The controversy faded from the public spotlight, but in response to public
outcry some states passed legislation or issued executive orders prohibiting or
limiting the practice.
A recent (April 11, 2014) report
from the Department of Health and Human Services (DHHS) Office of the Inspector
General (OIG) resurfaced the issue of offshoring restrictions in the context of
Medicaid contracts. The report reminded contractors that offshoring prohibitions
and limitations remain in full force today, and government contractors need to
be aware of them. Government contractors must review each individual state
contract to ensure compliance with any offshore outsourcing prohibition or
restriction. Running afoul of an offshore outsourcing prohibition could have
serious consequences. Noncompliance could expose a contractor to suspension,
debarment, or even liability under the state’s version of the False Claims Act
under the theory that the contractor implicitly certified compliance with a
material term of the contract.
The varying levels of prohibitions on offshore outsourcing
that exist throughout the United States and U.S. territories underpin the
importance of carefully reviewing each state’s requirements and each individual
contract. Some states, such as Alaska, Arizona, Missouri, New Jersey, Ohio, and
Wisconsin, have broad prohibitions against offshore outsourcing of services. For
example, Ohio’s standard solicitation includes a Standard Affirmation and
Disclosure Form Governing the Expenditure of Public Funds on Offshore Services,
which states, “If awarded a contract, both the Service Provider and any of its
subcontractors shall perform no services requested under this Contract outside
of the United States.”
Similarly, Wisconsin’s standard solicitation warns offerors that their “inability
to perform all services in the United States shall be grounds for disqualifying
your Proposal for this contract.”
Even if a state does not have a statute, regulation, or
Executive Order directly impacting the offshoring of services, it is still
necessary to review all solicitations closely for language regarding
offshoring.

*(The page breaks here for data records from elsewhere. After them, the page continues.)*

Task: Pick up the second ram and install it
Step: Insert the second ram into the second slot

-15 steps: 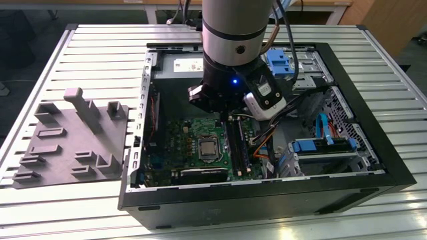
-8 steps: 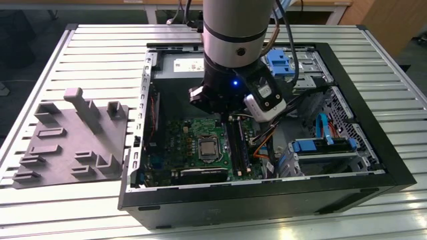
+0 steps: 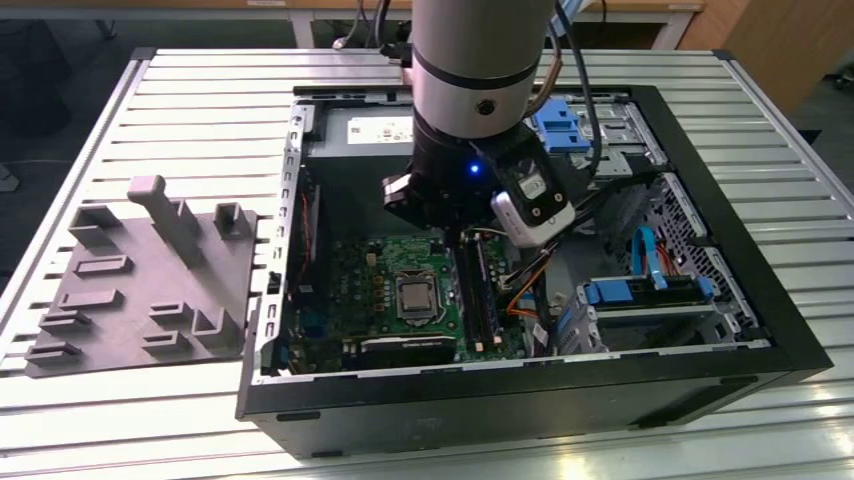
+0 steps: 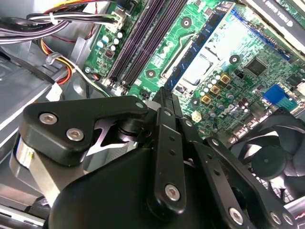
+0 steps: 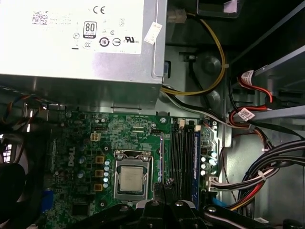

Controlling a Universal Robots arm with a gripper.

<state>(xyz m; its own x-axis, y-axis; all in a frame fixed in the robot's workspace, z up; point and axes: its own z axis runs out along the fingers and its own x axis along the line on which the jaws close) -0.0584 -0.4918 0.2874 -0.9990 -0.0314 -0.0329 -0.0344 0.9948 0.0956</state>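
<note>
My gripper (image 4: 164,98) hangs inside the open computer case above the green motherboard (image 5: 78,143). Its black fingers (image 4: 160,138) are drawn together on a thin dark strip seen edge-on, the second ram (image 5: 165,189). In the first wrist view this strip runs parallel to the long black memory slots (image 5: 178,152) and sits between them and the processor socket (image 5: 132,179). A blue memory stick (image 5: 196,160) stands in the slot on the side away from the processor. In the exterior view the arm (image 3: 474,100) covers the gripper, just above the slots (image 3: 474,295).
The grey power-supply box (image 5: 81,43) lies beyond the motherboard. Bundled cables (image 5: 267,167) and blue drive bays (image 3: 647,295) crowd the case on the exterior view's right. A black fan (image 4: 274,152) sits near the board. A grey holder tray (image 3: 147,285) lies on the slatted table at the exterior view's left.
</note>
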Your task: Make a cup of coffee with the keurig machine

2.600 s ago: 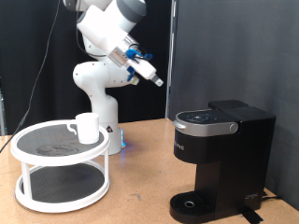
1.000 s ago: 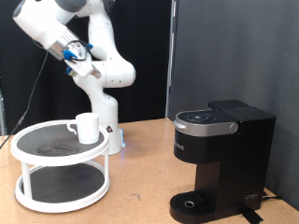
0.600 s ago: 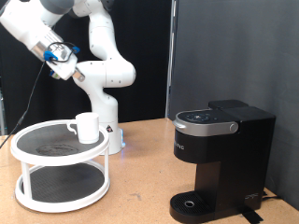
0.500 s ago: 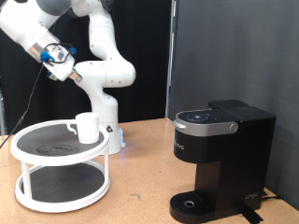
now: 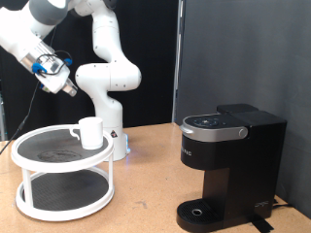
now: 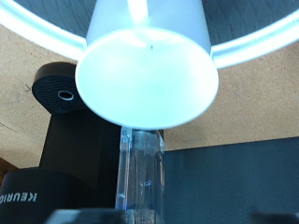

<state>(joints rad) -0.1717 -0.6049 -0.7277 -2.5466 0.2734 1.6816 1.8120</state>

For example, Delaware contains no statutory or regulatory
prohibition on offshore outsourcing, yet a recent Delaware solicitation states,
“The State will not permit project work to be done offshore.” The solicitation makes
clear that this prohibition extends to subcontractors. For the most part,
Pennsylvania frames the offshoring issue as a preference for “Domestic Workforce
Utilization” by awarding bonus points to nonoutsourcing offerors, but the
Commonwealth exercises strict border patrol when it comes to offshoring of
customer service. A recent Pennsylvania RFP involving customer service support
provided that the “Commonwealth requires that there be no offshoring of calls
for participants.”
Other states require the disclosure of services to be
performed offshore without prohibiting offshoring. South Carolina has no
offshoring prohibition on the books but does use the standard solicitation
clause “Offshore Contracting,” requiring offerors to identify any work to be
performed offshore, including work by subcontractors. Offerors in South
Carolina must disclose (1) the type of work being contracted offshore; (2) the
percentage of the total work being contracted offshore; (3) the percentage of
the total value of the contract being contracted offshore; and (4) a Service
Level Agreement between the contractor and offshore contractor. The “Vendor
Disclosure Statement” in Colorado solicitations not only asks offerors to
identify any planned offshoring but also to justify it: “If it is anticipated
that services under the contract, or any subcontracts, will be performed
outside of the United States or the State of Colorado, explain why it is
necessary or advantageous to go outside the United States or the State of
Colorado to perform the contract or any subcontracts.”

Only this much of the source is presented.